The aim: Of this study was to investigate the association between two common CTLA-4 gene SNPs (49A/G in exon 1 and CT60 A/G in 3’UTR) and Graves’ disease outcome in Lithuanian population.

Methods: This case-control study was performed in the Hospital of Lithuanian University of Health Sciences. Graves’ disease patients (n=105) were divided into remission and failed treatment groups according to the final outcome of the disease. The remission group (n=49) – patients with euthyroid status minimum 1 year after antithyroid drugs (ATD) withdrawal. The failed treatment group (n=56) – patients submitted radioiodine therapy or surgery due to poor response to ATD therapy. Genomic DNA was extracted from the peripheral blood leukocytes with kit Qiagen GmbH, Hilden, Germany.

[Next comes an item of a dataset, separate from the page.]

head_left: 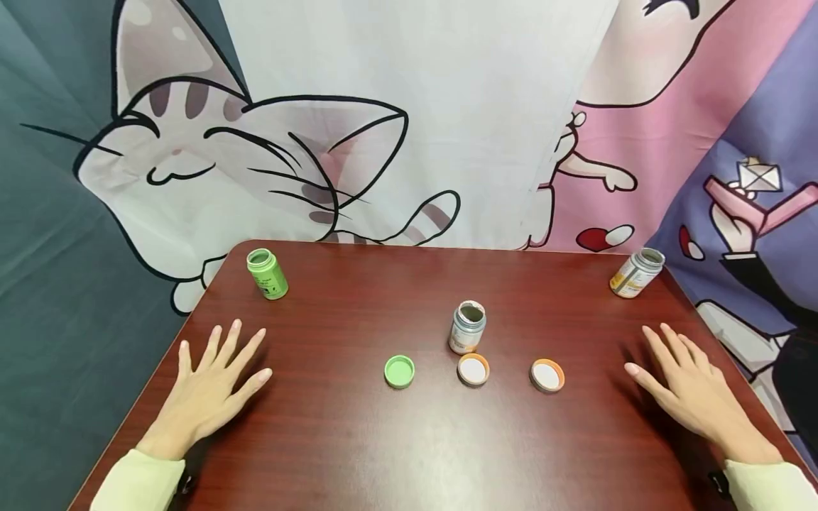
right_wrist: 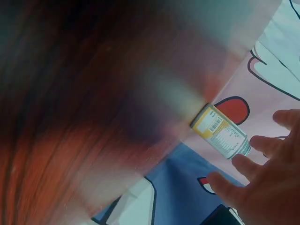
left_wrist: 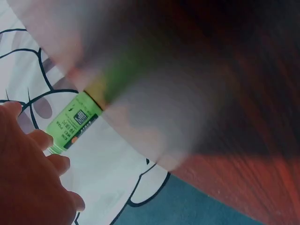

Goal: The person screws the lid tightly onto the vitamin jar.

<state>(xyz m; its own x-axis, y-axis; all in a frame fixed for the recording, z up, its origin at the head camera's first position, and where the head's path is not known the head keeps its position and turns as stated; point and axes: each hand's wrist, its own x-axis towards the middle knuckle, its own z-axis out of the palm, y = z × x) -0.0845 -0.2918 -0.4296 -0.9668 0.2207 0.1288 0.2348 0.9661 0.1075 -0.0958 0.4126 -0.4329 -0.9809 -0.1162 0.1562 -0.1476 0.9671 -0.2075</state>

Results: The patients in failed treatment group had significantly higher frequency of GG genotype and a lower frequency of AA genotype than patients in remission group. Patients with GG homozygous genotype had more than four-fold (OR 4.94, 95% CI 1.38–17.65) and more than sixteen-fold (OR 16.91, 95% CI 1.83–156.62) increase in risk of ATD treatment failure compared to patients with homozygous genotype AA for 49A/G SNP and for CT60 SNP, respectively. When association of 49A/G and CT60 genotypes on the outcome of Graves’ disease was analyzed separately it provided significant prognostic information but after multiple logistic regression analysis these genetic markers were not independent of other factors. Only TRAb levels before treatment was independently associated with elevated odds of failure (OR 1.05, 95% CI 1.02–1.08).

Conclusion: the data shows significant association of two polymorphisms (A/G at position 49 and CT60 in 3’UTR) in the CTLA-4 gene with Graves’ disease in Lithuania and suggest that these genetic markers may provide important information in predicting high risk patients for failure to ATD therapy.